In [4]:
import os
import av
import torch
import numpy as np
from transformers import AutoImageProcessor, TimesformerForVideoClassification
from sklearn.metrics import precision_score, recall_score, f1_score
from collections import defaultdict
import random
from tqdm.notebook import tqdm  # 导入 tqdm 的 notebook 版本

# 加载模型和图像处理器
model = TimesformerForVideoClassification.from_pretrained("facebook/timesformer-base-finetuned-k400")
image_processor = AutoImageProcessor.from_pretrained("MCG-NJU/videomae-base-finetuned-kinetics")

# 读取视频列表和标签，并按类别组织
video_labels = defaultdict(list)
with open("archive/kinetics400_val_list_videos.txt", "r") as f:
    for line in f:
        name, label = line.strip().split()
        video_labels[int(label)].append(name)

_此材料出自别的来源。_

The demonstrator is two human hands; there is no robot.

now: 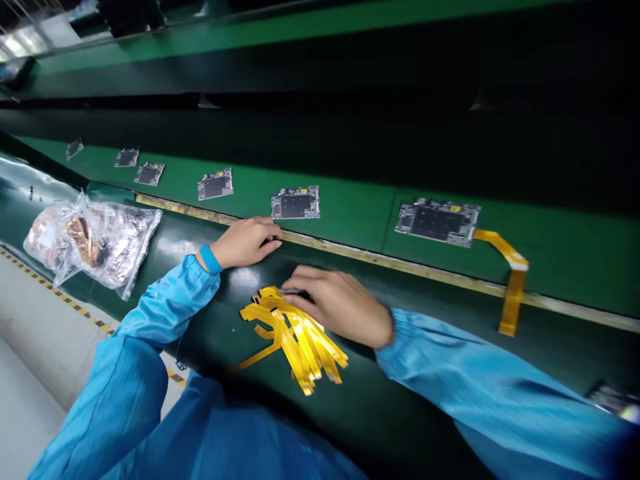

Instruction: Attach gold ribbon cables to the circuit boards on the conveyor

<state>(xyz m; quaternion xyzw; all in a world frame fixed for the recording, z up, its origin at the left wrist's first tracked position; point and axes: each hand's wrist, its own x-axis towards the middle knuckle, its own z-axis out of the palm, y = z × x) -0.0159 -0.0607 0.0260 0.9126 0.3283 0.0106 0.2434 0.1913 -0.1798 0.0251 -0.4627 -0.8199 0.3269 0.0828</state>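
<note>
A pile of yellow flex ribbon strips (295,337) lies on the dark green bench in front of me. My right hand (340,307) rests on the far side of the pile, fingers curled and pinching something thin and dark at the strips' top. My left hand (247,241) lies on the bench edge, fingers curled, just below a grey circuit board (295,203) on the green conveyor belt. Another board (437,222) to the right has a yellow ribbon (510,280) hanging off it onto the bench.
Several more boards (215,184) sit spaced along the belt (350,207) toward the far left. A clear plastic bag of coppery parts (90,243) lies on the bench's left end. A brass-coloured rail (380,261) divides belt from bench.
</note>
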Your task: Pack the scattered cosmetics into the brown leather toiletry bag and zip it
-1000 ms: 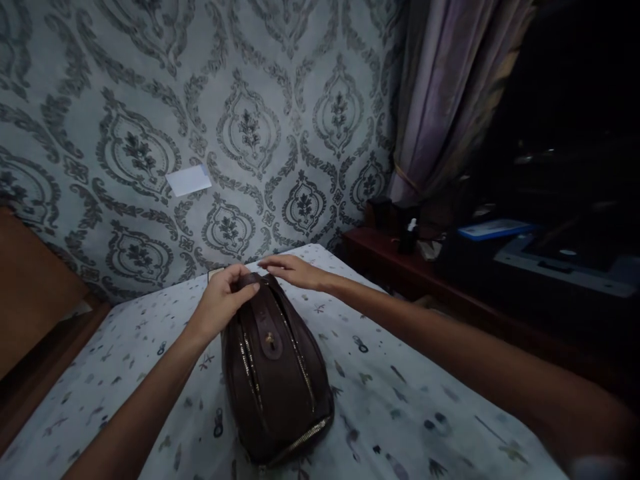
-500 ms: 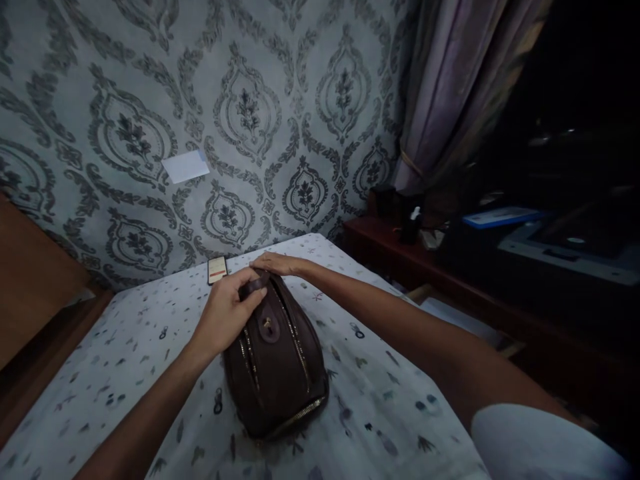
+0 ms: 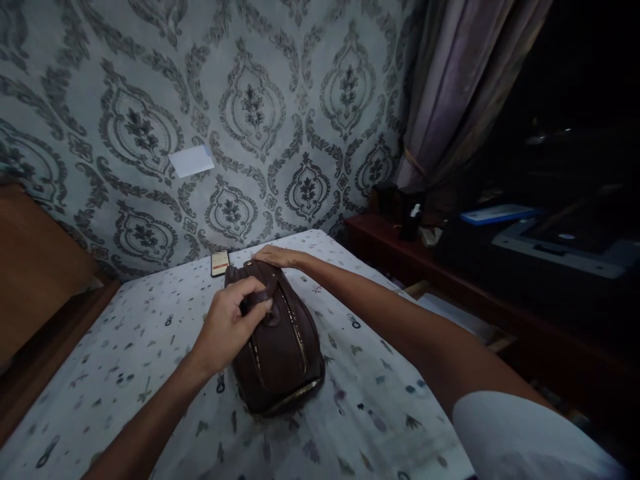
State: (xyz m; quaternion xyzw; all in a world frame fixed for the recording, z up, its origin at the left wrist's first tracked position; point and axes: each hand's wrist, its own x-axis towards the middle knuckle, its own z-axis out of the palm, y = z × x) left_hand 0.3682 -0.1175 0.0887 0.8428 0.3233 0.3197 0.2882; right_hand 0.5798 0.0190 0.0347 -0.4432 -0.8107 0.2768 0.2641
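Note:
A dark brown leather bag (image 3: 280, 353) with gold zippers lies on the patterned white sheet, its rounded end towards me. My left hand (image 3: 233, 320) is closed, pinching a short brown leather strap (image 3: 267, 288) between thumb and fingers over the bag's front. The strap now partly covers a rounded tab (image 3: 273, 319) on the bag. Across the far end of the bag rests my right hand (image 3: 277, 256), its fingers stretched along the top edge; the fingertips are partly hidden. A phone (image 3: 219, 263) with a lit screen lies just beyond the bag, to the left.
A patterned wall with a white paper card (image 3: 191, 161) on it stands behind the bed. At right are a dark red ledge (image 3: 370, 233), a tied curtain (image 3: 445, 93) and an open drawer (image 3: 450, 313). A wooden board (image 3: 45, 267) borders the left side.
My left hand has drawn the strap down towards me, over the tab. The bag's far end now shows more behind it. My right hand stays at the far end, and the view has shifted slightly.

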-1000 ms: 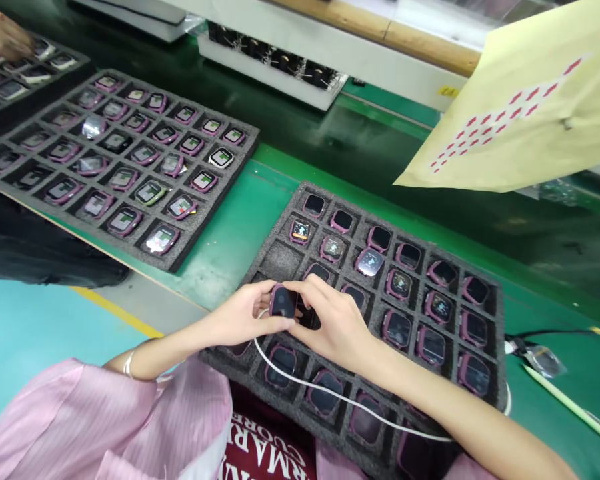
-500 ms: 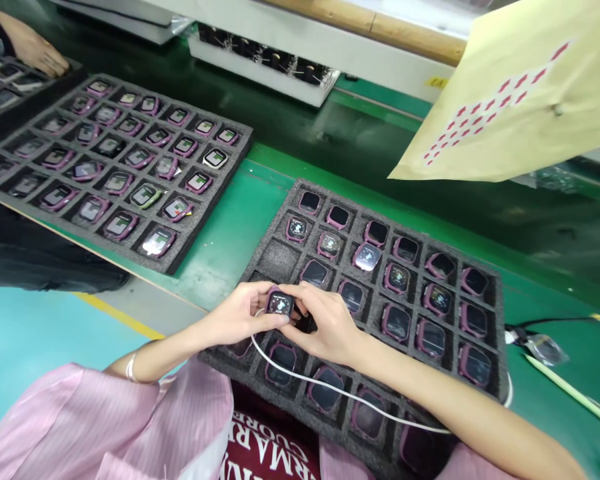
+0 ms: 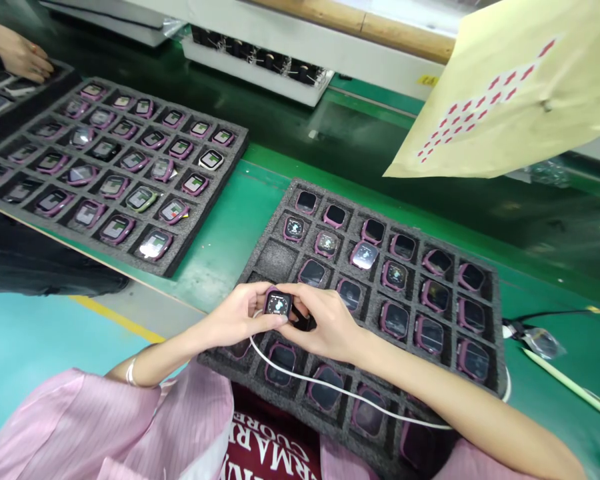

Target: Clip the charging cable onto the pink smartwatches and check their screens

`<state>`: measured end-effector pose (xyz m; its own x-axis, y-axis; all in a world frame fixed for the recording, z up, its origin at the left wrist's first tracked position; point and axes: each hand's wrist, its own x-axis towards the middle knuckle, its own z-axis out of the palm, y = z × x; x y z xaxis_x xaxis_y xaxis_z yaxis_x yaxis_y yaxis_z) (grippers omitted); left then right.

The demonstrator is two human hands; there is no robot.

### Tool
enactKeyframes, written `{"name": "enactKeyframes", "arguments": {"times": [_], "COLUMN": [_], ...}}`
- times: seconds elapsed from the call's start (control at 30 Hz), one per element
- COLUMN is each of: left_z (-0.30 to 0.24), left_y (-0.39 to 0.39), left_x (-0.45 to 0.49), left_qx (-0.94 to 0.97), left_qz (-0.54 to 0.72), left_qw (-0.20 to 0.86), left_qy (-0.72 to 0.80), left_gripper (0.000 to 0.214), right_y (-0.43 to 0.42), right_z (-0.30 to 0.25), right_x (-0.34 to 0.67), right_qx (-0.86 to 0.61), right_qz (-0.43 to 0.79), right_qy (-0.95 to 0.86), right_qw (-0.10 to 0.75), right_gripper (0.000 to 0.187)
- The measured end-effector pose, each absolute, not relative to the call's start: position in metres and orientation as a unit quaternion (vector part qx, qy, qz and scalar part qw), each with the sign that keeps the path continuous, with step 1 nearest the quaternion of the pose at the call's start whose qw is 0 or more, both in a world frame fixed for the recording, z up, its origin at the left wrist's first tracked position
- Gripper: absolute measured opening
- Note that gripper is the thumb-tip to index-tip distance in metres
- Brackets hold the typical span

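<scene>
Two hands at the near edge of a grey foam tray [image 3: 275, 257], left hand [image 3: 240, 317] and right hand [image 3: 325, 327] pinching a lit purple watch [image 3: 278, 304] between fingertips just above its front rows, white cable [image 3: 340, 393] trailing over pocketed dark-screened watches [image 3: 395, 320], green bench [image 3: 230, 227] beneath, farther tray [image 3: 203, 200] of lit watches [image 3: 113, 187] to the left, yellow sheet [image 3: 505, 100] beyond.

Screen of watch [image 3: 278, 304] too small to read; white cable [image 3: 330, 390] end hidden behind left hand [image 3: 240, 319]; co-worker's hand [image 3: 23, 57] cut by left edge
</scene>
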<state>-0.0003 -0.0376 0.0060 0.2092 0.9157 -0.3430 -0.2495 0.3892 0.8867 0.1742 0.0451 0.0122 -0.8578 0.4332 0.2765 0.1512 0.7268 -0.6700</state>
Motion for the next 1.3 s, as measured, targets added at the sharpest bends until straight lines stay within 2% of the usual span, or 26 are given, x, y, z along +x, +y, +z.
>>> {"name": "enactKeyframes", "arguments": {"times": [0.33,0.77,0.93,1.03,1.17,1.23,1.3], "left_z": [0.005,0.002,0.002,0.003,0.002,0.001,0.001], "left_y": [-0.038,-0.039,-0.041,-0.042,-0.043,-0.044,-0.044], "left_x": [0.000,-0.001,0.000,0.001,0.001,0.000,0.001], "left_qx": [0.347,0.356,0.317,0.327,0.329,0.327,0.325], "left_qz": [0.427,0.421,0.416,0.405,0.394,0.400,0.409], "left_qw": [0.697,0.713,0.761,0.757,0.759,0.759,0.755], "left_qy": [0.459,0.433,0.384,0.394,0.400,0.397,0.396], "left_gripper": [0.027,0.029,0.058,0.052,0.045,0.046,0.047], "right_y": [0.047,0.051,0.069,0.080,0.085,0.086,0.087], "right_z": [0.012,0.018,0.026,0.022,0.021,0.028,0.037], "right_x": [0.174,0.176,0.172,0.158,0.146,0.151,0.162], "right_qx": [-0.158,-0.165,-0.208,-0.310,-0.331,-0.317,-0.327], "right_qz": [0.330,0.358,0.447,0.384,0.215,0.174,0.141], "right_qy": [-0.908,-0.902,-0.843,-0.843,-0.916,-0.932,-0.934], "right_qw": [0.204,0.179,0.215,0.213,0.074,0.038,0.014], "right_gripper": [0.036,0.033,0.042,0.041,0.039,0.044,0.038]}}
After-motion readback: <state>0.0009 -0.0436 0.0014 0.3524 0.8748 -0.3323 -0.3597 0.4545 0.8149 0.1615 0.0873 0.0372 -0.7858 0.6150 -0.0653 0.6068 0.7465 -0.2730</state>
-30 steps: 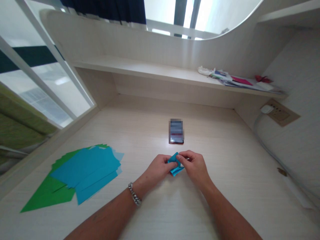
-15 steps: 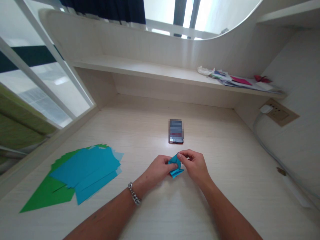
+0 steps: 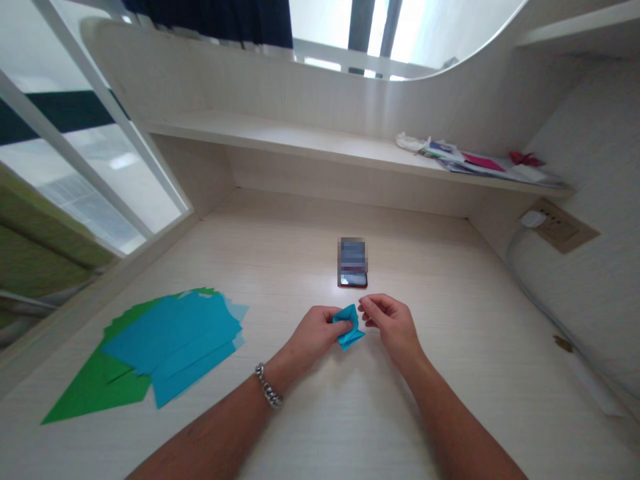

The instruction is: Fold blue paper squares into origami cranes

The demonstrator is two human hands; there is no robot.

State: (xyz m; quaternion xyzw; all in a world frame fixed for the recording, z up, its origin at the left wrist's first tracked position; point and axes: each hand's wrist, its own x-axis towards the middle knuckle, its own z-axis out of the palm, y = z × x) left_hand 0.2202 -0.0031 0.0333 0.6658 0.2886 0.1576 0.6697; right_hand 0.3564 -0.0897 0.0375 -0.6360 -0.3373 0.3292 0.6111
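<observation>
Silver-coloured metal chain bracelet (image 3: 269,387) encircles the left wrist (image 3: 283,375). Flat blue paper sheets (image 3: 190,333) overlap green paper sheets (image 3: 100,387) near the left edge of the pale wood-grain surface (image 3: 280,260). Left hand (image 3: 315,331) — thumb on top — grips a small folded blue paper piece (image 3: 352,339) over the middle of the surface. Right hand (image 3: 393,325) stands apart, just beside the piece, fingers loosely curled and grip slack. Dark rectangular phone (image 3: 353,262) lies beyond, between the hands and the rear edge. Pale wooden shelf (image 3: 280,137) spans above that edge, loose papers (image 3: 483,162) at its right end.
</observation>
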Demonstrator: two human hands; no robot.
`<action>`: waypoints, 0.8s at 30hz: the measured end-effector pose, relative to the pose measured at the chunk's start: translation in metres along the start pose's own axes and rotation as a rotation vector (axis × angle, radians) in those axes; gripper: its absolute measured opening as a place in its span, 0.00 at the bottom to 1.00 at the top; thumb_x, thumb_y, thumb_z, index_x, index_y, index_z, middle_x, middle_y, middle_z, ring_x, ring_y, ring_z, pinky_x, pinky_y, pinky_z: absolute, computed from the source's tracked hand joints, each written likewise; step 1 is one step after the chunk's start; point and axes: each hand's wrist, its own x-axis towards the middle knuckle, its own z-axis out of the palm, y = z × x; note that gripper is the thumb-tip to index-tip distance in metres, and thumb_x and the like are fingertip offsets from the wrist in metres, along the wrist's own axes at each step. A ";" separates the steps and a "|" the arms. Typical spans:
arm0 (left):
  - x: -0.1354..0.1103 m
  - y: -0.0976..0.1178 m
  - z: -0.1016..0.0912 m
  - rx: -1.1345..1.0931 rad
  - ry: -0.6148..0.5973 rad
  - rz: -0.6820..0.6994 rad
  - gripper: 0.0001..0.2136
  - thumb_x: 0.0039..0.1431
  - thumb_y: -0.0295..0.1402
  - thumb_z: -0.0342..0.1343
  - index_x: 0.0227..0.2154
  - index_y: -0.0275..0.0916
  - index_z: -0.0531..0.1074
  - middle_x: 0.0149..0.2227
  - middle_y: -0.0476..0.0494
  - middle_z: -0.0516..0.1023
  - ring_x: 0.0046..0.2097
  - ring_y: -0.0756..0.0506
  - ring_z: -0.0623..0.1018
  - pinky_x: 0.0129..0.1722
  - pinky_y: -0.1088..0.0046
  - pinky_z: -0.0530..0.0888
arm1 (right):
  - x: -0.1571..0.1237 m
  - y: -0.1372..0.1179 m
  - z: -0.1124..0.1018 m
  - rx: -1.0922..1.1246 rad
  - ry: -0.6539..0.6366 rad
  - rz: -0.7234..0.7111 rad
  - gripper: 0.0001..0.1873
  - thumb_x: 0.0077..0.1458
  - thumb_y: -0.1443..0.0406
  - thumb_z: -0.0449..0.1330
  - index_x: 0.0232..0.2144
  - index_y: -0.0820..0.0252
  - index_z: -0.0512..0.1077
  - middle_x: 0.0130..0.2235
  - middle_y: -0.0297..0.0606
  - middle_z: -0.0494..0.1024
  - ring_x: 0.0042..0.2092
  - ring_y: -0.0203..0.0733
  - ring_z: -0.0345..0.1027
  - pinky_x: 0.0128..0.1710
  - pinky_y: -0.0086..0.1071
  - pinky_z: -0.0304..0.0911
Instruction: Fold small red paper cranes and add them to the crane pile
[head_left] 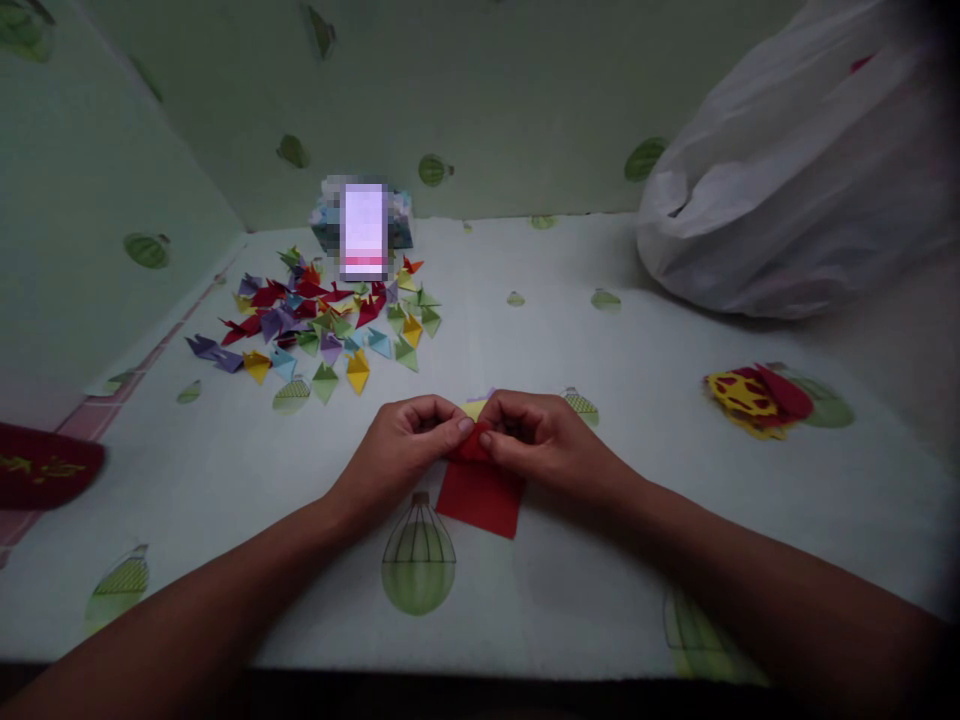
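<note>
Between my two hands is a small folded piece of red paper, pinched at its edges by thumbs and fingers. My left hand is closed on its left side, and my right hand is closed on its right side; the fingertips nearly meet. Below them on the table lies a flat red paper square. A bit of yellow paper and a sliver of purple show just behind the fingers. The exact folds of the held piece are partly hidden by my fingers.
Many-coloured folded paper cranes lie in a heap at the back left. A lit phone leans upright behind them. A white plastic bag bulges at the back right. Red and yellow cut-outs lie right; a red item sits left.
</note>
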 end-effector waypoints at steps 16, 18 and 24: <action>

def sample_frame_indices(clip_len, frame_sample_rate, seg_len):
    converted_len = int(clip_len * frame_sample_rate)
    end_idx = np.random.randint(converted_len, seg_len)
    start_idx = end_idx - converted_len
    indices = np.linspace(start_idx, end_idx, num=clip_len)
    return np.clip(indices, start_idx, end_idx - 1).astype(np.int64)

def read_video_pyav(container, indices):
    frames = []
    container.seek(0)
    start_index = indices[0]
    end_index = indices[-1]
    for i, frame in enumerate(container.decode(video=0)):
        if i > end_index:
            break
        if i >= start_index and i in indices:
            frames.append(frame.to_ndarray(format="rgb24"))
    return np.stack(frames)

def balanced_sample_videos(num_samples_per_class, num_classes=None):
    sampled_files = []
    labels = []

    # 随机选择指定数量的类别
    available_classes = list(video_labels.keys())
    if num_classes is not None and num_classes < len(available_classes):
        chosen_classes = random.sample(available_classes, num_classes)
    else:
        chosen_classes = available_classes

    for label in chosen_classes:
        files = video_labels[label]
        if len(files) >= num_samples_per_class:
            sampled = random.sample(files, num_samples_per_class)
        else:
            sampled = files
        sampled_files.extend(sampled)
        labels.extend([label] * len(sampled))
    
    return sampled_files, labels

def predict_labels(sampled_files, true_labels):
    predicted_labels = []
    model.to('cuda')  # 确保模型在 GPU 上
    for video_file in tqdm(sampled_files, desc="Processing videos", unit="video"):
        file_path = os.path.join("archive/videos_val", video_file)
        container = av.open(file_path)
        indices = sample_frame_indices(clip_len=16, frame_sample_rate=1, seg_len=container.streams.video[0].frames)
        video = read_video_pyav(container, indices)
        inputs = image_processor(list(video), return_tensors="pt")
        inputs = {k: v.to('cuda') for k, v in inputs.items()}  # 移动输入数据到 GPU

        with torch.no_grad():
            outputs = model(**inputs)
            predicted_label = outputs.logits.argmax(-1).item()
            predicted_labels.append(predicted_label)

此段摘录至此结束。